The target selector is hardcoded as a constant variable, as the recovery function is stable. As with the other two modules, the recover() function on the module is the key entry point where recovery is executed, it is called in the same way as the other two modules from the manager.

completeRecovery() calls recover() which calls execTransactionFromModule to execute the recovery attempt. execTransactionFromModule can only be called from an installed Safe module.

EmailRecoveryFactory.sol

The factory for deploying new instances of EmailRecoveryModule.sol and associated subject handlers. The factory ensures there is a tight coupling between a deployed module and a subject handler.

The deployment function for this factory deploys an EmailRecoveryModule, which takes a target validator and function selector. The other values passed into the deployment function are the same as the EmailRecoveryUniversalFactory, which include deployment salts, subject handler bytecode, and a dkim registry.

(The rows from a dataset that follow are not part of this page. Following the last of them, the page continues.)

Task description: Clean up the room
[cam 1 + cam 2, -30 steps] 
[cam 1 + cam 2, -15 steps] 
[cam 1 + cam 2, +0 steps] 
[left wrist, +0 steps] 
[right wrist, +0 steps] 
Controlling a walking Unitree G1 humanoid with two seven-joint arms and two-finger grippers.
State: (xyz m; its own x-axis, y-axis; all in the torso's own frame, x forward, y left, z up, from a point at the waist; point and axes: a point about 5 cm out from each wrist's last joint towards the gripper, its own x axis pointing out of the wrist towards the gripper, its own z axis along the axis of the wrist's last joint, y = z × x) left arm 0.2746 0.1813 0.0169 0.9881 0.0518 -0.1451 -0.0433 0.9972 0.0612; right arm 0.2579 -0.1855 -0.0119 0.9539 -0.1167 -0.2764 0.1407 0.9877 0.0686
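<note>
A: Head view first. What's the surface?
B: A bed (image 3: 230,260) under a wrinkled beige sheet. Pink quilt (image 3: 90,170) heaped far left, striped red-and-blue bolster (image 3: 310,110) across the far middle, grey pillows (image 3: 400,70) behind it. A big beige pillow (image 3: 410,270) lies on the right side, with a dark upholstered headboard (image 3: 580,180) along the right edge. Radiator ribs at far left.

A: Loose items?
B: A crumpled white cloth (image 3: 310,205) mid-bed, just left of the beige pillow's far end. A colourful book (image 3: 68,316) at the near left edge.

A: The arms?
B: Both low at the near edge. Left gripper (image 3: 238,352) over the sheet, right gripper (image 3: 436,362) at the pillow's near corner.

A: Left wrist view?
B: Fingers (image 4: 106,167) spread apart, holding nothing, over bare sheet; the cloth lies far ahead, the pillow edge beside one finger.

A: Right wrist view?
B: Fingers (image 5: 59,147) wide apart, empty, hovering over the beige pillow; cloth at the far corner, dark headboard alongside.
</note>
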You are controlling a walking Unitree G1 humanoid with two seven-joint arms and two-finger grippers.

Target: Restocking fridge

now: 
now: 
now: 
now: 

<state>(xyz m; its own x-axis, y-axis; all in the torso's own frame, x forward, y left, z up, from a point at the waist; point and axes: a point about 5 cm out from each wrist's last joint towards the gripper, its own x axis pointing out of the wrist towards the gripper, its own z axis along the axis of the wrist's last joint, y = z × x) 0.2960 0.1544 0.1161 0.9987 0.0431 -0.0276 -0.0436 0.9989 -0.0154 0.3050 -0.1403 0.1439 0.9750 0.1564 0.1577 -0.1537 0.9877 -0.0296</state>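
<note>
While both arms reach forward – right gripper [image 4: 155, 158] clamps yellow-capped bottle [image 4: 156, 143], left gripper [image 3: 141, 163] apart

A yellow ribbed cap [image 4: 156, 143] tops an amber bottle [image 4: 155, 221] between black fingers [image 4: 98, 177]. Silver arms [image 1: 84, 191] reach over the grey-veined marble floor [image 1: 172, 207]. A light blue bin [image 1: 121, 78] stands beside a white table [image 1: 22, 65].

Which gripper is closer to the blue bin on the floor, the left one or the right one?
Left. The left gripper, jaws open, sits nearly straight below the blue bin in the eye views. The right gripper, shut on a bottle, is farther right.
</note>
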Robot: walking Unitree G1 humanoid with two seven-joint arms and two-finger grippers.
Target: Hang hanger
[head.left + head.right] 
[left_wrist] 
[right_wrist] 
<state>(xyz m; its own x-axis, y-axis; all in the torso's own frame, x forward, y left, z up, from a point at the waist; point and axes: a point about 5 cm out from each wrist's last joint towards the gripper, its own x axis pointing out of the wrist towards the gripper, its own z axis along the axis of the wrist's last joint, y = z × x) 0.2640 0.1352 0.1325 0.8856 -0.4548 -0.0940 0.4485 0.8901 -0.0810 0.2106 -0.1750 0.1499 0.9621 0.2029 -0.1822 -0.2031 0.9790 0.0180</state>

When deploying a new recovery module for a specific validator with a more human readable subject, modular account developers can write their own subject handler and pass the deployment bytecode of that handler into the factory. The security of each module deployment and associated contracts can then be attested to via an ERC7484 registry.

EmailRecoveryUniversalFactory.sol

The factory for deploying new instances of UniversalEmailRecoveryModule.sol and associated subject handlers.

The deployment function for this factory deploys an UniversalEmailRecoveryModule, which takes deployment salts, subject handler bytecode, and a dkim registry as arguments. The target validator and target function selector are set when the universal module is installed.

While the subject handler for EmailRecoveryUniversalFactory will be more stable in comparison to a subject handlers used for EmailRecoveryModule, developers may want to write a generic subject handler in a slightly different way, or even in a non-english lanaguage, so the bytecode is still passed in here directly. The security of each module deployment and associated contracts can then be attested to via an ERC7484 registry.

Threat model

Importantly this contract offers the functonality to recover an account via email in a scenario where a private key has been lost. This contract does NOT provide an adequate mechanism to protect an account from a stolen private key by a malicious actor. This attack vector requires a holistic approach to security that takes specific implementation details of an account into consideration. For example, adding additional access control when cancelling recovery to prevent a malicious actor stopping recovery attempts, and adding spending limits to prevent account draining. Additionally, the current 7579 spec allows accounts to forcefully uninstall modules in the case of a malicious module, this means an attacker could forcefully uninstall a recovery module anyway. This is expected to be addressed in the future. This contract is designed to recover modular accounts in the case of a lost device/authentication method (private key), but does not provide adequate security for a scenario in which a malicious actor has control of the lost device/authentication method (private key).